Created 08-01-2021 08:01 AM
You mentioned that a problematic node's content repository is empty when you check. What about the flowfile repository? If you reboot a node and the problem shifts to a different one, do the repositories turn out empty on the new node as well (even if there were files flowing in that node previously)?
How have you configured your content repository/content claim properties in the nifi.properties file?
Created on 08-02-2021 10:15 AM - edited 08-02-2021 04:53 PM
I'll need to recreate a multi-node error condition to answer your first part. I did manage zero errors with 15M files over 72 hours with FetchS3Object's ConcurrentTasks=5.
I tried values of 500 & 10 today. In both cases, the problem appeared within a few hours, though only one node was impacted each time.
nifi.properties content repository/claim properties
# Content Repository
nifi.content.repository.implementation=org.apache.nifi.controller.repository.FileSystemRepository
nifi.content.claim.max.appendable.size=1 MB
nifi.content.claim.max.flow.files=100
nifi.content.repository.directory.default=../content_repository
nifi.content.repository.archive.max.retention.period=3 days
nifi.content.repository.archive.max.usage.percentage=85%
nifi.content.repository.archive.enabled=true
nifi.content.repository.always.sync=false
nifi.content.viewer.url=/nifi-content-viewer/
Created 08-02-2021 10:00 PM
Your archive properties are definitely generous but I don't believe they're related to the problem. One thing that stands out to me is that your content repository directory is `../content_repository` and not `./content_repository`. Could that have been just a mistake in the reply or is that the actual configured value?
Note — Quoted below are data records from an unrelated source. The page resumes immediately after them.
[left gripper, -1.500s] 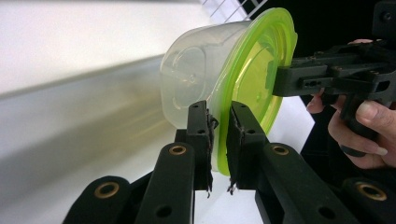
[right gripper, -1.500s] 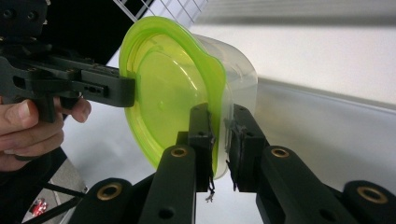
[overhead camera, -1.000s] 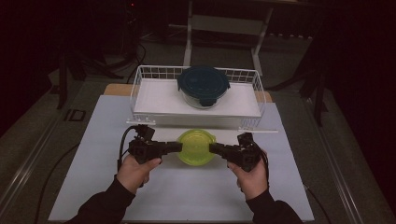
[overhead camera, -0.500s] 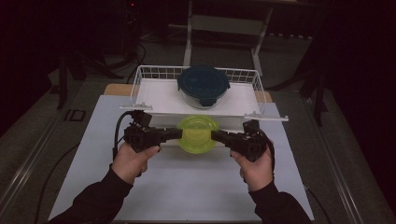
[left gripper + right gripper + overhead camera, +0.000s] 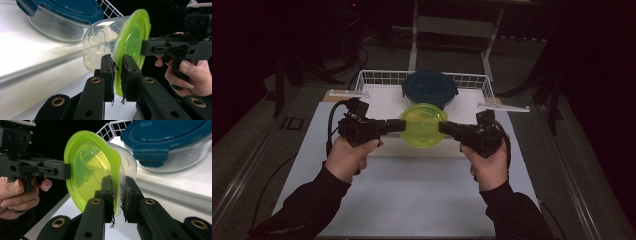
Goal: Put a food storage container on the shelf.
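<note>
the green-lidded container hangs in the air just in front of the white wire basket, held level with its lime lid facing up and its clear tub beneath; it is round, so no long axis shows, and the line between the two grips runs side to side across the table. the left gripper has its fingers closed narrow on the lid's rim at the container's left edge, and the right gripper pinches the rim at the opposite edge the same way, fingers drawn tight on the green lip. in both gripper views the container appears tipped on its side, since those cameras turn with the hands. the blue-lidded container sits inside the basket, right behind the green one, its near part hidden by the green lid in the high view. the tub's contents are hard to make out through the glare. the table is covered in a pale sheet, brightly lit, while the room beyond the basket is dark, with a metal stand and floor cables barely visible.
</note>
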Motion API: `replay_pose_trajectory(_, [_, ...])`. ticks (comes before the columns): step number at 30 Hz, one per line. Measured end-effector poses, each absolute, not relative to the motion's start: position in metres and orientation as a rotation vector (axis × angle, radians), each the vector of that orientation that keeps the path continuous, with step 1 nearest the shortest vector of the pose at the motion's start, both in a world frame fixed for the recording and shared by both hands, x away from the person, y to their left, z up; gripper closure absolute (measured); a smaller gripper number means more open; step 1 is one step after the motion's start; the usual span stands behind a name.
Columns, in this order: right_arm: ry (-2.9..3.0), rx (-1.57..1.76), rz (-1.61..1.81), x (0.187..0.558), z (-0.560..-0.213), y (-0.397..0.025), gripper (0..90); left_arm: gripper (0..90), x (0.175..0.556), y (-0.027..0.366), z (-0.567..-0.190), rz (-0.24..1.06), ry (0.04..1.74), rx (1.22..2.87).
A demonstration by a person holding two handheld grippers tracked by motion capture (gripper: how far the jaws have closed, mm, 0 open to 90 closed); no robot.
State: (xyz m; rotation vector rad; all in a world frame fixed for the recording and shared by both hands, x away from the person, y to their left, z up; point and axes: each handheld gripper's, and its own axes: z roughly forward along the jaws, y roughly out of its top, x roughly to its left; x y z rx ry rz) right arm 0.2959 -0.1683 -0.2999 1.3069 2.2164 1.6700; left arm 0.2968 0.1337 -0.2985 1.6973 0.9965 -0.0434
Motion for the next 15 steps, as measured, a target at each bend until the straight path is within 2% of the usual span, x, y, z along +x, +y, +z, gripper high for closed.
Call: replay_pose_trajectory(15, [2.141,1.295,1.677,0.320,-0.262,-0.170,80.5,80.4,0.329,0.129,-0.261,-0.007,0.962,1.690])
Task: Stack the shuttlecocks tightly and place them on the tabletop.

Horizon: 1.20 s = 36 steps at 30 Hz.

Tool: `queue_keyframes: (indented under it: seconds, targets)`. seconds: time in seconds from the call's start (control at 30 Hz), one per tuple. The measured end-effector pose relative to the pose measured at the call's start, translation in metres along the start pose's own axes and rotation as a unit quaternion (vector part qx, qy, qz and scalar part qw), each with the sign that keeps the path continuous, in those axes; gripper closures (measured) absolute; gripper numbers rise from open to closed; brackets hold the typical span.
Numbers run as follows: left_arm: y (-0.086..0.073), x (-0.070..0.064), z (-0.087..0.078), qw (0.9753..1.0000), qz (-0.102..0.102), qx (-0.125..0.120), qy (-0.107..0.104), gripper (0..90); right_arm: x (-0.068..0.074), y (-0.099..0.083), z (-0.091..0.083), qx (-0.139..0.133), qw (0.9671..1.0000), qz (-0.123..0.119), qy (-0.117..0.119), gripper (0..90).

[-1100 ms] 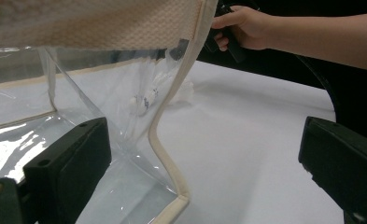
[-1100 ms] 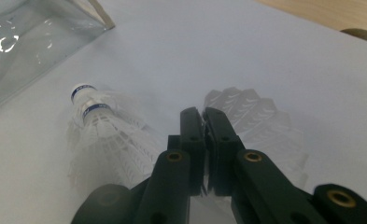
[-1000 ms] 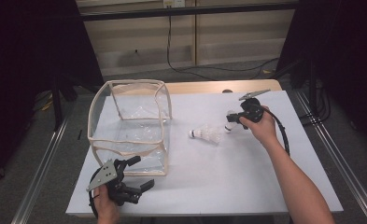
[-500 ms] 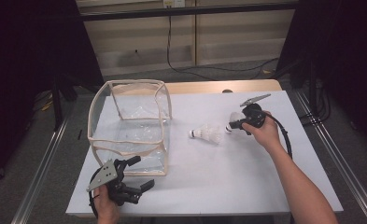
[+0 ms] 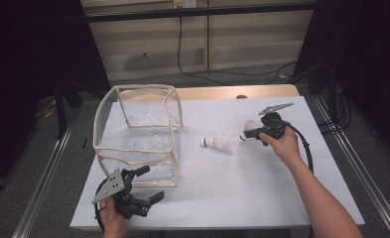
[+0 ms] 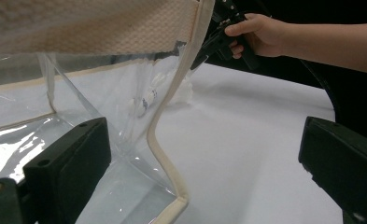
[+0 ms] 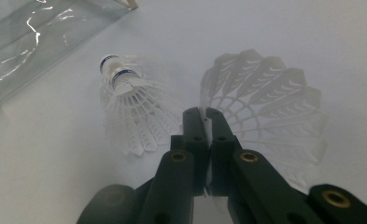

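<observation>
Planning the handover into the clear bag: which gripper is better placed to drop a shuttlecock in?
Right. The right gripper is already shut on a white feather shuttlecock, while the left gripper sits open beside the clear plastic bag with beige trim.

Setting reads as a lab or recording test bay, not a home. A plain white table with a bare wooden strip along its far edge stands alone on a grey floor. Metal rails run along the floor past the tabletop's left and right edges. Black curtains close off both sides. Behind the far edge, pale board panelling lines the wall, with a dark bar across it near the top and a black cable hanging down and trailing over the floor. No domestic furnishing visible.
</observation>
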State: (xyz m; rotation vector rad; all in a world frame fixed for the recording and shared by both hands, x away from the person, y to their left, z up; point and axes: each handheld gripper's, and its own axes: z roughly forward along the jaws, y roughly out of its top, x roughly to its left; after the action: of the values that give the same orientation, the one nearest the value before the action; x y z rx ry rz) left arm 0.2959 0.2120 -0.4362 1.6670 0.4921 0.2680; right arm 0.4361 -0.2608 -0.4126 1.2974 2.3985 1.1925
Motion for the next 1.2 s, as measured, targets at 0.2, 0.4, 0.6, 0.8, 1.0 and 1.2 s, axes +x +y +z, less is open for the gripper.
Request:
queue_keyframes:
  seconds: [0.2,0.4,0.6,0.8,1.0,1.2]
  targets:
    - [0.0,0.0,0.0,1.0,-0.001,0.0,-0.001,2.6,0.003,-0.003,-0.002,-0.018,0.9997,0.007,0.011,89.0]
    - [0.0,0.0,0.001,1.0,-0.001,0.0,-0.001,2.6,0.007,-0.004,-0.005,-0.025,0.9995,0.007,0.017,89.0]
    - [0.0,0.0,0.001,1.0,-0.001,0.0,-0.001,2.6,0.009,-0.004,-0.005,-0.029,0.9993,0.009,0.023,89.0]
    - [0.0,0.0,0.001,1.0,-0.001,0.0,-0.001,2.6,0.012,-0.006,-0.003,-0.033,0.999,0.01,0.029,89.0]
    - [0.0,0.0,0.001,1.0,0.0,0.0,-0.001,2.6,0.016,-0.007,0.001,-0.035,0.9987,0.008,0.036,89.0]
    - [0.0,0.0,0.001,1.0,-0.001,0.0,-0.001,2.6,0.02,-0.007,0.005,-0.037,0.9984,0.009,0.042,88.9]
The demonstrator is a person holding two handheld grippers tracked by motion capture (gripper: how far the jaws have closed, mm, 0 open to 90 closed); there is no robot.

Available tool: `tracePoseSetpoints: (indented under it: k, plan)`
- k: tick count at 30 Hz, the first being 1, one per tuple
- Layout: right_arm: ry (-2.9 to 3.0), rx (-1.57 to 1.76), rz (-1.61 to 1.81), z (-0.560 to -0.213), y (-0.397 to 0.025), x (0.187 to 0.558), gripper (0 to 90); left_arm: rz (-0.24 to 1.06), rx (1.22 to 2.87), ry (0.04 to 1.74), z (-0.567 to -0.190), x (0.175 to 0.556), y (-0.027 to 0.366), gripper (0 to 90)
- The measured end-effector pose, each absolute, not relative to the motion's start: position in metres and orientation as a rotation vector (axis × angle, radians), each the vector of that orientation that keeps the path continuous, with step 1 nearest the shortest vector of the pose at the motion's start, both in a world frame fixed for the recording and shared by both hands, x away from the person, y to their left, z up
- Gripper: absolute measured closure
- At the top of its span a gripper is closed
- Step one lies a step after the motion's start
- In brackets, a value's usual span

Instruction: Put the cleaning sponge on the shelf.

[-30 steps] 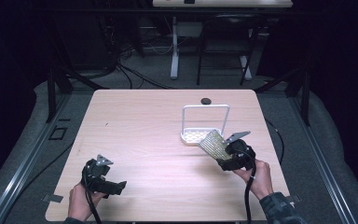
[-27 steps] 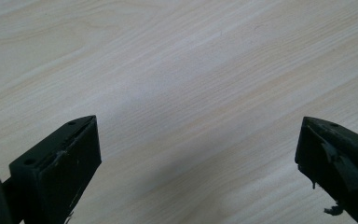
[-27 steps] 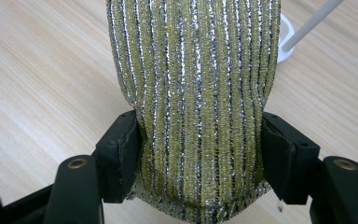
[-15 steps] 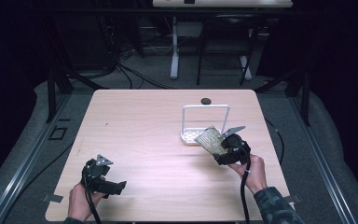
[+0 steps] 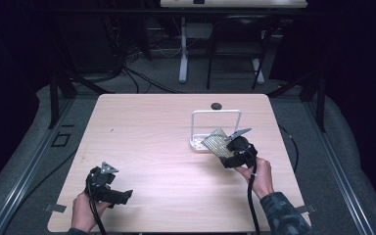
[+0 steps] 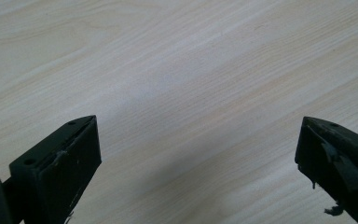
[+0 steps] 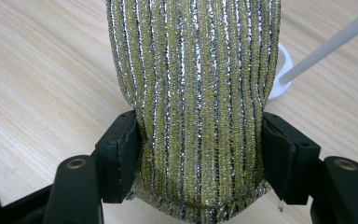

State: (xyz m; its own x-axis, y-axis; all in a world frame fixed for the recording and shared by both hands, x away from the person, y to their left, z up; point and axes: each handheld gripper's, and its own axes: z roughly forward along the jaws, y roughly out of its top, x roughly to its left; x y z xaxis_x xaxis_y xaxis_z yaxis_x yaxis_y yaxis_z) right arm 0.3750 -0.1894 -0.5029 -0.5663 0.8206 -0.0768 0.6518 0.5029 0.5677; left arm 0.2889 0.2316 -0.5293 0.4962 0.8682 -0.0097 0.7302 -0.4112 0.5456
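Observation:
A gold and silver striped scouring sponge (image 5: 217, 141) (image 7: 193, 93) is clamped between the jaws of my right gripper (image 5: 225, 152) (image 7: 198, 140), held just above the table at the right. It points toward a white wire rack (image 5: 215, 128), whose white bar (image 7: 328, 42) crosses the upper right of the right gripper view. My left gripper (image 5: 122, 197) (image 6: 198, 154) rests near the table's front left, open, with bare wood between its fingers (image 6: 65, 158).
A small black disc (image 5: 216, 105) lies behind the rack near the table's far edge. The wooden table (image 5: 147, 132) has wide bare room across its left and middle. Dark floor, cables and table legs surround it.
My right gripper has carried the sponge a little forward and left, toward the white rack. The left gripper has stayed put.

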Motion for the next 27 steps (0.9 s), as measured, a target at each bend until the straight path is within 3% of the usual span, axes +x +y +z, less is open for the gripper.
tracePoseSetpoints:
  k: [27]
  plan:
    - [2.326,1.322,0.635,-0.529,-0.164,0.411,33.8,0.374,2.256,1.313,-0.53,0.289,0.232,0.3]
I'd be suspicious of that because the errors you get state the missing path is `/opt/nifi/content_repository/...` Whilst the configuration you posted would actually imply the repository is at the same directory level as the nifi home directory.
If this isn't the case and you just copied the configuration incorrectly, I'm afraid I don't have too many other ideas. Seeing as you can reproduce the error fairly easily my recommendation would be to do so and to more closely monitor the file system like I mentioned In the previous reply - checking the status of the flowfile/content repositories and monitoring this 'whack-a-mole' phenomenon across nodes. If you come up with new findings you could post them here.
Created 08-03-2021 10:02 AM
Hi Green,
`../content_repository` is the actual configured value. The nifi home directory is
/opt/nifi/nifi-current.
Not sure why our devops/infrastructure team set it up that way, but it usually works fine.
I can reproduce the problem on one node fairly easily, but reproducing it across several nodes ("whack-a-mole") has been less trivial. Do you have any suggestions on what other file system observations to make on a single-node failure? I've confirmed I can read, write and delete files on the content_repository directory (which is mounted on a separate volume). It's not obvious to me what else to look for.
Created on 08-03-2021 12:08 PM - edited 08-03-2021 12:09 PM
@Josiah_Johnston
Based off your last comment, my new hunch would be that perhaps there is something going on with the volume you use for the content repository. Still, it's hard to say without more testing.
Here are a couple of tests/checks I would run if this happened in one of our nifi clusters (both the problem as you describe it and what I could spot from the screenshot you sent):
If you try and google something along the lines of 'nifi content repository empty / deleting' no relevant results come up. My team and I have never experienced something similar to this either. This is why I suspect it is perhaps not a nifi related issue but rather something to do with your infrastructure / something else on your end.